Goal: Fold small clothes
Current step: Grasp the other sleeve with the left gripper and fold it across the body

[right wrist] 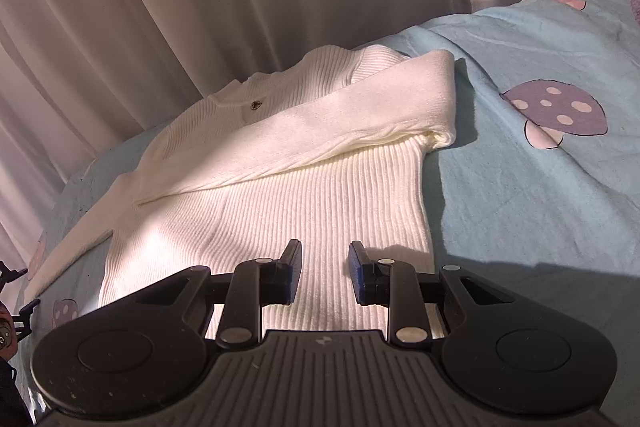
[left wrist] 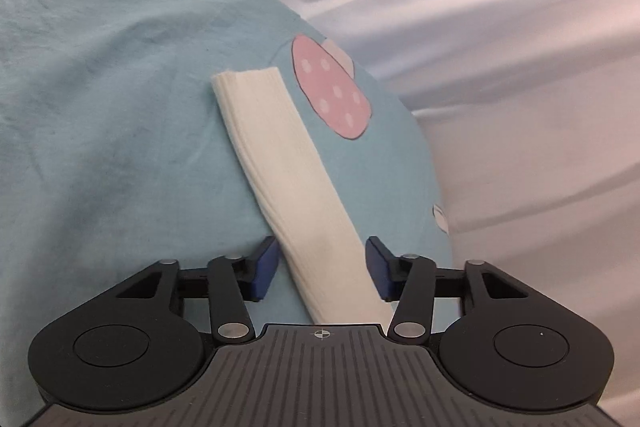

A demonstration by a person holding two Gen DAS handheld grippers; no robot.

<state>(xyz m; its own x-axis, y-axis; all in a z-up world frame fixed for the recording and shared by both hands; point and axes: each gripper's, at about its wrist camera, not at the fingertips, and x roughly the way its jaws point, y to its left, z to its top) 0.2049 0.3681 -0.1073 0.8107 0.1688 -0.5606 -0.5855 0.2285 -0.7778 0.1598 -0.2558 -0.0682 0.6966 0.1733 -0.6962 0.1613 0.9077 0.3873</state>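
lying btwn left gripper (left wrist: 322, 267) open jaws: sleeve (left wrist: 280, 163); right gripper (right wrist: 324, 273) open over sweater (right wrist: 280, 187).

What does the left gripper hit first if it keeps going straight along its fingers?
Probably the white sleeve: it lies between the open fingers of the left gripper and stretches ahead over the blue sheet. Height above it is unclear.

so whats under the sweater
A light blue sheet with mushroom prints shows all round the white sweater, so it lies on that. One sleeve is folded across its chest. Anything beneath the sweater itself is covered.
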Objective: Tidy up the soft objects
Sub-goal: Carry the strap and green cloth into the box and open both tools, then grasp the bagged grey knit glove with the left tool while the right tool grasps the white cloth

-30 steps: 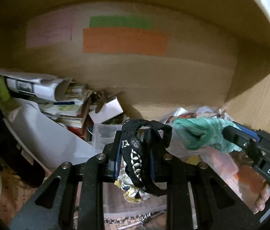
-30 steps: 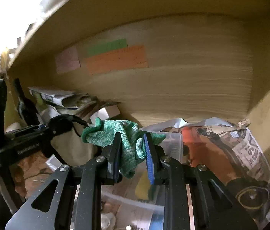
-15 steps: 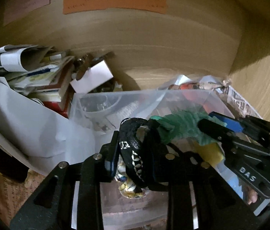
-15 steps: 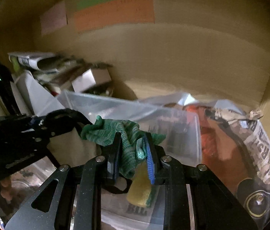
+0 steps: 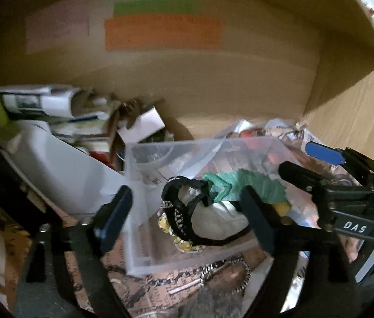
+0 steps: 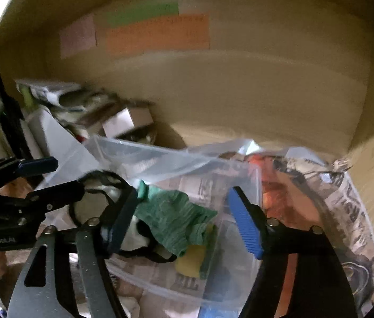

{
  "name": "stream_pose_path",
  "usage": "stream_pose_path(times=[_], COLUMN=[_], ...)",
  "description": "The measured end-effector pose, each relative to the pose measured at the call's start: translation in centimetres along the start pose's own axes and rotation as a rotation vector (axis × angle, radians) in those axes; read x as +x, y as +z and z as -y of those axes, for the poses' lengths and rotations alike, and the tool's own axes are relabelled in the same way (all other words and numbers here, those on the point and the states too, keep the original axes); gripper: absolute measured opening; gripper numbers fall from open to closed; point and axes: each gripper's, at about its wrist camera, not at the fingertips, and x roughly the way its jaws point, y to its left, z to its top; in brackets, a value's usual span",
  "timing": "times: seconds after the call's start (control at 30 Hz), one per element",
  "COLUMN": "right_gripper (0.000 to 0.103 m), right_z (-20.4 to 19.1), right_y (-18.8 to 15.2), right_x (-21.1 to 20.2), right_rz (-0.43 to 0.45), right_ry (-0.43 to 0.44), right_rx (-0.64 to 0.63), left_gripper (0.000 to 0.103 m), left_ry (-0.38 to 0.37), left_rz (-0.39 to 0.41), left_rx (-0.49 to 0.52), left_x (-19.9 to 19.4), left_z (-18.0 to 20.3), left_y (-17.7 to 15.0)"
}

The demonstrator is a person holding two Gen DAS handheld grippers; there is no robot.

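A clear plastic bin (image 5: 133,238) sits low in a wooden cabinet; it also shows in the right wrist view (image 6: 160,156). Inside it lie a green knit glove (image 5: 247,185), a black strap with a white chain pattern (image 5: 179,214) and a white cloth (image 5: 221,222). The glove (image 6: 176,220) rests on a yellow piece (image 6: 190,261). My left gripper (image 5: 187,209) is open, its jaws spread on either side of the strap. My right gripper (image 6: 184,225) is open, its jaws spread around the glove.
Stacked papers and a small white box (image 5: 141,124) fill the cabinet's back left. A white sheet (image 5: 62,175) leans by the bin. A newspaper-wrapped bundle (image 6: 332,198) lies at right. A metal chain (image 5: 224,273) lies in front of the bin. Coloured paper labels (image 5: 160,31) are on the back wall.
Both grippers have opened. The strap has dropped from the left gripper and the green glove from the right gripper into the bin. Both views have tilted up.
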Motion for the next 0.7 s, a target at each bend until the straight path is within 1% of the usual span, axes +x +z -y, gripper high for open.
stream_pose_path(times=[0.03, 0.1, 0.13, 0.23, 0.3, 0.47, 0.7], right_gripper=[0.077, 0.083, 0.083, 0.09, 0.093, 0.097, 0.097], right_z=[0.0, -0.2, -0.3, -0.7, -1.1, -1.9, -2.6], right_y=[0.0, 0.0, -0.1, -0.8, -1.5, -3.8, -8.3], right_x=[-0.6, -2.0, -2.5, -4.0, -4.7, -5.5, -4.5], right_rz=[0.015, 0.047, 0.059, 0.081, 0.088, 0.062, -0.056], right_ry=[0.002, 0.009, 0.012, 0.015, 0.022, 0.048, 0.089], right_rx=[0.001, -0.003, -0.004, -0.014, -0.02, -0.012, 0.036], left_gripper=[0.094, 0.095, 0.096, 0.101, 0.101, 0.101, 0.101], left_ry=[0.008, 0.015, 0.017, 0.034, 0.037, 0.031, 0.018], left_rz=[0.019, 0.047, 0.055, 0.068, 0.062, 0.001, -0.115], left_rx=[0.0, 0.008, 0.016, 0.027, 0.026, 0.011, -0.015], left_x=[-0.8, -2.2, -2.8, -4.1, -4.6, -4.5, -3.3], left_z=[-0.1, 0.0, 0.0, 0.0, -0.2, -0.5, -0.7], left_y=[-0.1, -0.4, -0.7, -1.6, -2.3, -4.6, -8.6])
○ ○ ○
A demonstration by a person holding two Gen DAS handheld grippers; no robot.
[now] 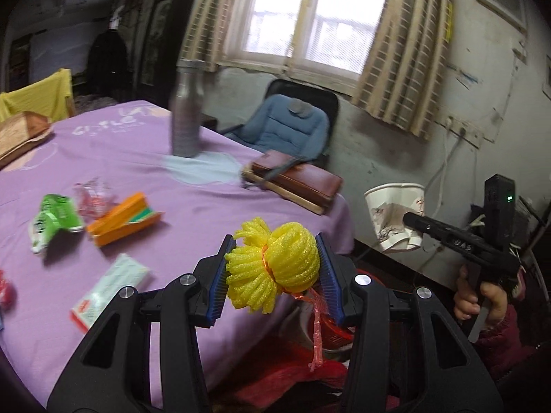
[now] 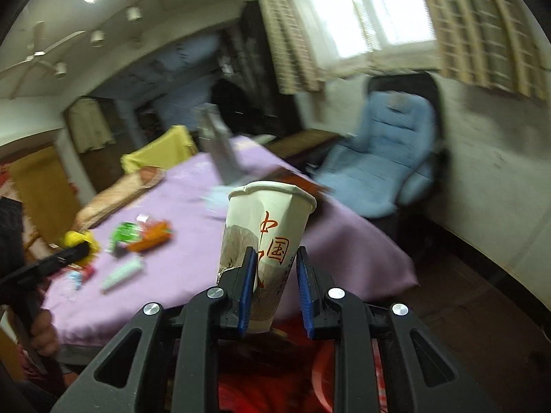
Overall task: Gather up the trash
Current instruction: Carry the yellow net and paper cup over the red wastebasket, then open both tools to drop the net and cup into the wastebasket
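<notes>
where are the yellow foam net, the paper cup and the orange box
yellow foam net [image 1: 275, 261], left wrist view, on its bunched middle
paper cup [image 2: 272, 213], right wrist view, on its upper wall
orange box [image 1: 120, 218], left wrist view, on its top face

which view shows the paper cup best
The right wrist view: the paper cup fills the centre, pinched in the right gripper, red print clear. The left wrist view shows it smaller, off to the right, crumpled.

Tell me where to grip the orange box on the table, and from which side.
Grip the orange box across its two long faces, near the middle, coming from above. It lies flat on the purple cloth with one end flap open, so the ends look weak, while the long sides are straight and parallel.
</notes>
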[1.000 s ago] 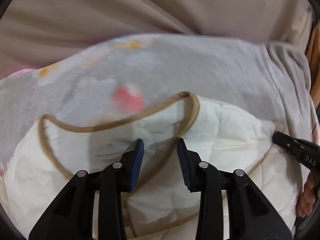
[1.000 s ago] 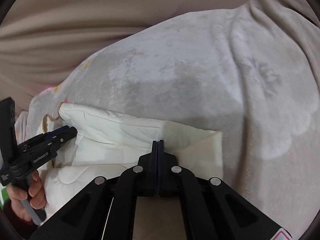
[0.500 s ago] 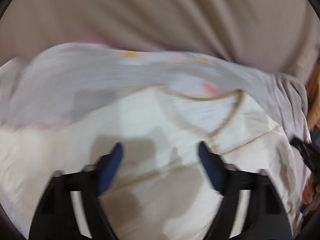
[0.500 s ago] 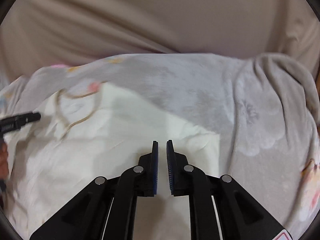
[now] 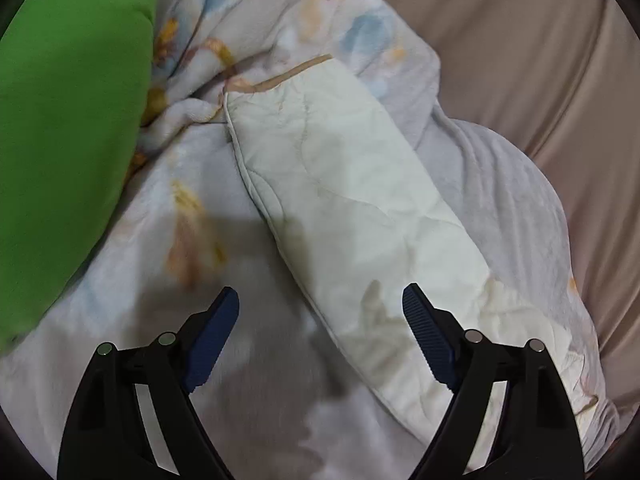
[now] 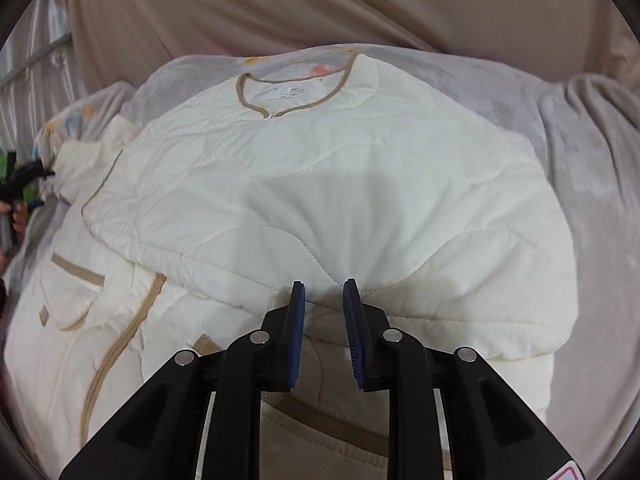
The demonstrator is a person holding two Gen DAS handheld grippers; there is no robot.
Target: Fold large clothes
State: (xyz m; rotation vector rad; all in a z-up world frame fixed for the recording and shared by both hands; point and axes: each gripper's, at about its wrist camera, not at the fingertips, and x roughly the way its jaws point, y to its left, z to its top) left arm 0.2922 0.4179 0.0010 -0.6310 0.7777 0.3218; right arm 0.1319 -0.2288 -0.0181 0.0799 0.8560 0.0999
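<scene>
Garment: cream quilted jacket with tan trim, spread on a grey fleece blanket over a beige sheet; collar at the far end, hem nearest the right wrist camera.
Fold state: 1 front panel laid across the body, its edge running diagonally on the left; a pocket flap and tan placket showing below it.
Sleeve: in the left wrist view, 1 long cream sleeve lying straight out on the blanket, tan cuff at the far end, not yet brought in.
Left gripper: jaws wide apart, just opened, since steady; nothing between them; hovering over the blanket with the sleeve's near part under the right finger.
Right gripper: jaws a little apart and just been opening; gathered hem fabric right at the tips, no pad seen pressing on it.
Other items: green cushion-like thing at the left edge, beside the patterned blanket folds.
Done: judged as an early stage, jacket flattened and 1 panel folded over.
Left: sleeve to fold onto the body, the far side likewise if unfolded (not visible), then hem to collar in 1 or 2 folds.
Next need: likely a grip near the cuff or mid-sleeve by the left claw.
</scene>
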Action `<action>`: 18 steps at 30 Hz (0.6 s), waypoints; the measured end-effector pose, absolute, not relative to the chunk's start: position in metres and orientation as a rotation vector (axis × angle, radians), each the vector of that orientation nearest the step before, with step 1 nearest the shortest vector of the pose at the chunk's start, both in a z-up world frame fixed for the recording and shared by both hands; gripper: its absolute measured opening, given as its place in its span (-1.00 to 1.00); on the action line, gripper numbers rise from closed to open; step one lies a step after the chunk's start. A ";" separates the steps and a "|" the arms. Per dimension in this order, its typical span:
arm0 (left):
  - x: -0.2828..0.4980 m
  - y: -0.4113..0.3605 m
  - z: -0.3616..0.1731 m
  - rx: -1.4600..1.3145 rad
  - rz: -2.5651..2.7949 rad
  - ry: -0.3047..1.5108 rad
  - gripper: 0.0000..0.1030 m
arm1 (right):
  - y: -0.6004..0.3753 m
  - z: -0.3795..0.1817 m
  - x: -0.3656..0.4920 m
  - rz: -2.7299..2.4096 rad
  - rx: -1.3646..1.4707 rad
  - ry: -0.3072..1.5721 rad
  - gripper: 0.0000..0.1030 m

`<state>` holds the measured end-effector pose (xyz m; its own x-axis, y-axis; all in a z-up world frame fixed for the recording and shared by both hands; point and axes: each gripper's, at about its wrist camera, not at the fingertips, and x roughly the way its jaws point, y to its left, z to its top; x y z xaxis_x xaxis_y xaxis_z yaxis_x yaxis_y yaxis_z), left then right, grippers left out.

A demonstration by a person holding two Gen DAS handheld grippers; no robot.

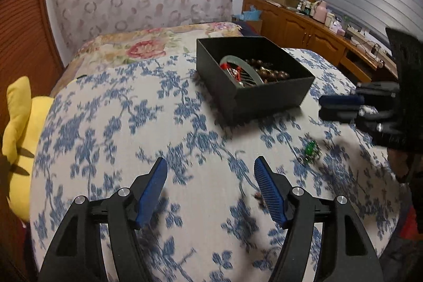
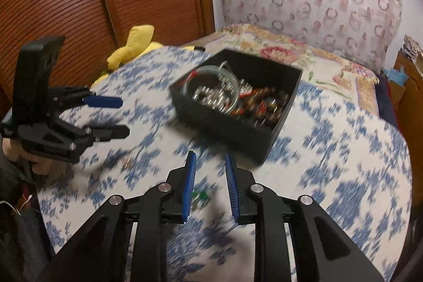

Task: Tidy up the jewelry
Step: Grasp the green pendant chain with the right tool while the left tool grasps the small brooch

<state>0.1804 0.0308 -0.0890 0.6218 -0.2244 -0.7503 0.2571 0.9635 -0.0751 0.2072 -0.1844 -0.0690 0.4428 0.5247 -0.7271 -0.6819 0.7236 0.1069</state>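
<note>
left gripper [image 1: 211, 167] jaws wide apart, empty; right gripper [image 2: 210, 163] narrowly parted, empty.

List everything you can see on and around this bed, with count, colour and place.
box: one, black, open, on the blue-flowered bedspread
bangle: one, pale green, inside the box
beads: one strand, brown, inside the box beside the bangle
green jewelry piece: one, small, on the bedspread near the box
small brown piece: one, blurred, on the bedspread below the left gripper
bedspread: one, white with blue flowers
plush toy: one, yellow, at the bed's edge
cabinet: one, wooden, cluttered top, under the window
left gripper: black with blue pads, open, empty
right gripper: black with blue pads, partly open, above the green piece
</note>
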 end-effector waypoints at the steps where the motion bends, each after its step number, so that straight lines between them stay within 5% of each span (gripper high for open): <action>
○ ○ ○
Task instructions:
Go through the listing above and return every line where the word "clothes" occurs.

Exercise output:
Goal: Fold small clothes
Target: Fold large clothes

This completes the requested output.